For The Morning Star
TORONTO – One is a 15-year-old just getting started in competitive para-swimming. The other is now entering her prime in the sport.
But for both Riley McLean and Sarah Mehain, the main objective at the Parapan Am Games was the same – to take home some special memories.
And on that count it was mission accomplished for both Vernon athletes.
For 20-year-old Mehain, there was the added bonus of a lot extra hardware to put in her bags – a gold and three silver medals.
“I’m really happy to be able to come in and be competitive among the top racers and most importantly be able to work on technical changes that I wanted and be able to get good times in the pool,” said the Seaton Secondary School grad, who set a Parapan Am Games record in the 50 metre butterfly in capturing the gold in 37.07 seconds.
Her silvers came in the 100 freestyle, 100 backstroke and 50 freestyle. She also finished fourth in the 100 breaststroke and fifth in the 200 individual medley.
The 50 free final was her first swim of the competition, and she said apart from the silver, her first dip into the pool gave her a memory she’ll never forget.
“I wasn’t expecting have so many people cheering,” said Mehain, who has a congenital condition called hemiplegia that causes the left side of her body to be weaker and less coordinated than the other, putting her in the S7 category, with the range of disability ranked one through 10, and the lower the number, the more significant the disability.
“It’s funny because you hear them call out each name in the block. And you hear them say somebody from somewhere, and then you hear them say ‘Sarah Mehain from Canada’ and you hear the whole crowd cheering a lot louder.
“It’s the first time I’ve ever had that crowd on home soil so it’s really exciting, a good experience. Having the Games in Canada is just the best feeling.”
James Hood, Canada’s team leader in para-swimming, said that Mehain – who also won a bronze medal in July at the world championships in Glasgow – had “learned a ton about herself” this summer.
“She’s learning to race and realize she can be on the world stage,” said Hood. “Certainly her performances in Glasgow showed that, but also learning how to race not only when you’re alone in front of the field but also when you’re having to come from behind. Her gold medal is a true indication of how well she can actually do. And now it’s convincing herself and learning how to train through what she used to think were her barriers or limits of training to be able to make the next step as we look towards Rio (Paralympics) in 2016.”

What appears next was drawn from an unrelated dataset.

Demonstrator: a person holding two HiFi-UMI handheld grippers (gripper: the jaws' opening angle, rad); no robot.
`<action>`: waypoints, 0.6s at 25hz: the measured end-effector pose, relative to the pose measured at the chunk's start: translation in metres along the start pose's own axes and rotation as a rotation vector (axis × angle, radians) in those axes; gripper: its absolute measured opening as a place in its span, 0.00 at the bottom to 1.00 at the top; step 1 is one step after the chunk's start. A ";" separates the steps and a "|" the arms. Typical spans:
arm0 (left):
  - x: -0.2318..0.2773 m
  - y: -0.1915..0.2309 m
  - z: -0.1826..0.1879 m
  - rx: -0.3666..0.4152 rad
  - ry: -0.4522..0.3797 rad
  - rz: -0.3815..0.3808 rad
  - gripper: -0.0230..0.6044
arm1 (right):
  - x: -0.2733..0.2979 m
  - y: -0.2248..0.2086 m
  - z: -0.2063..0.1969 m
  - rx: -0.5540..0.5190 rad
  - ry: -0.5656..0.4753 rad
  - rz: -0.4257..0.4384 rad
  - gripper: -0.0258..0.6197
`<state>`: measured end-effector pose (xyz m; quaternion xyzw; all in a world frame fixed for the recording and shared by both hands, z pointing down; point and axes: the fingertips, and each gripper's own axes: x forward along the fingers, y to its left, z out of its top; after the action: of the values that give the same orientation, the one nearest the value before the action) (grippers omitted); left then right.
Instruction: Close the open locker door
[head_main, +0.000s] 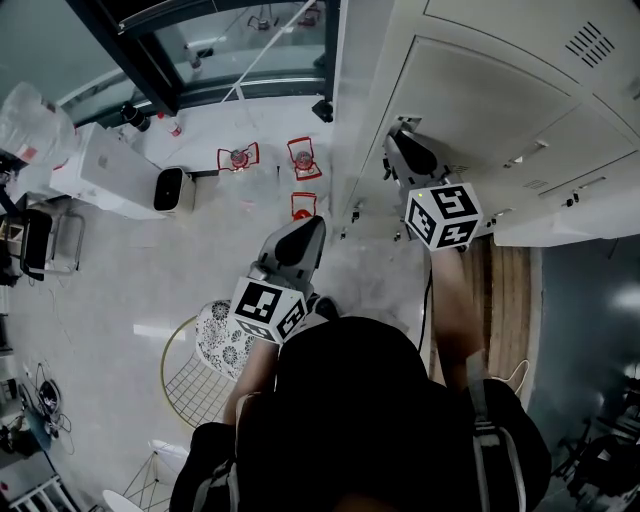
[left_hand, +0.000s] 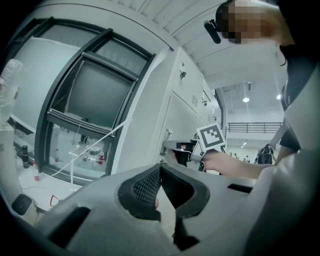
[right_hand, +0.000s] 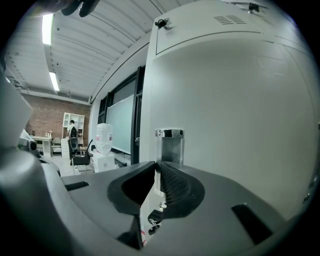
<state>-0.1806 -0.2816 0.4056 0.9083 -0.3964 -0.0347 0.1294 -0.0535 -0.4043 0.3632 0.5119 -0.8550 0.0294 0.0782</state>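
The bank of pale grey lockers (head_main: 480, 90) runs along the right of the head view. One open locker door (head_main: 404, 124) sticks out from it. My right gripper (head_main: 400, 140) is shut on that door's free edge (right_hand: 149, 192). In the right gripper view a metal latch plate (right_hand: 170, 145) stands just beyond the jaws and a key (right_hand: 154, 218) hangs below them. The left gripper view shows the door (left_hand: 175, 145) jutting from the lockers with the right gripper (left_hand: 189, 152) on it. My left gripper (head_main: 305, 228) is held away from the lockers, shut and empty (left_hand: 160, 170).
A dark-framed window (head_main: 220, 50) is at the far wall beside the lockers. On the floor are a white water dispenser (head_main: 105, 170), red wire stands (head_main: 303, 155) and a wire chair (head_main: 205, 375). A wooden strip (head_main: 505, 290) runs under the lockers.
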 end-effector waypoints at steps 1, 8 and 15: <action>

As for McLean, who competes in the S4 category, he swam in three events, finishing fourth in the 100 free, fifth in the 50 free, and fifth in the 50 backstroke. But each time he raced, whether in a morning preliminary or final, he set a new personal best.
“I’ve been so excited for these races for a few months now,” said the Seaton student, who began swimming two years ago, despite the congenital condition arthrogryposis that restricts the use of all of the joints in his body, with the exception of his hips and spinal column. “Right when my coach said I made the Parapan Am Games I was so pumped for my races and I was so excited. All the adrenaline helped me get personal bests. All the people cheering for me just made me feel really good and that I could do really good races.”
Hood said McLean – who will compete at the tryouts for the Rio Paralympic team in April – has a bright future in front of him.
“He’s relatively new in the sport, still learning and training hard, and still with the kind of potential for growth and development, and actual improvement in times. So that’s really what we’re looking at. We talk about our next generation. It would be great to see him in Rio but he’s really one of the athletes that we look at as we target towards 2020 in Tokyo.”
Beyond their achievements in the pool, both athletes marvelled at the thrill of being able to represent Canada at home and to be part of the Canadian team in general.
“When we got here and we walked into the village, I think the whole team just all of a sudden felt this excitement because it’s in Canada,” said Mehain. “First of all, all the volunteers were really excited to see us arrive, the Canadian team. The atmosphere in the village and at the competition venue is amazing. With para-sport you often don’t get as much recognition or media as able-body and we were all blown away by the coverage and the attention and just the recognition that we were getting as para-athletes.
“Myself, I’ve never seen this before, this much excitement surrounding para-sport and having just regular people in the airport or on the street knowing where you’re going and knowing what para-sport is. It’s really exciting. I think it’s a huge step forward.”
McLean said that he was overwhelmed by the athletes’ village.
“I was expecting maybe two or three buildings. But the village is huge. It’s the best swimming event I have been to so far and it’s something I will probably never forget,” he said.
Both Mehain and McLean are now back in Vernon. Mehain will only be in town for about a week before she returns to McGill University in Montreal where she is an Arts & Science student. She’ll be training intensively while there as she looks ahead to the Rio Games and the possibility of reaching the podium on para-sport’s biggest stage.
“I think it’s looking really good going forward. I’m going to get back in the pool in a few weeks and hopefully apply what I’ve learned this summer.”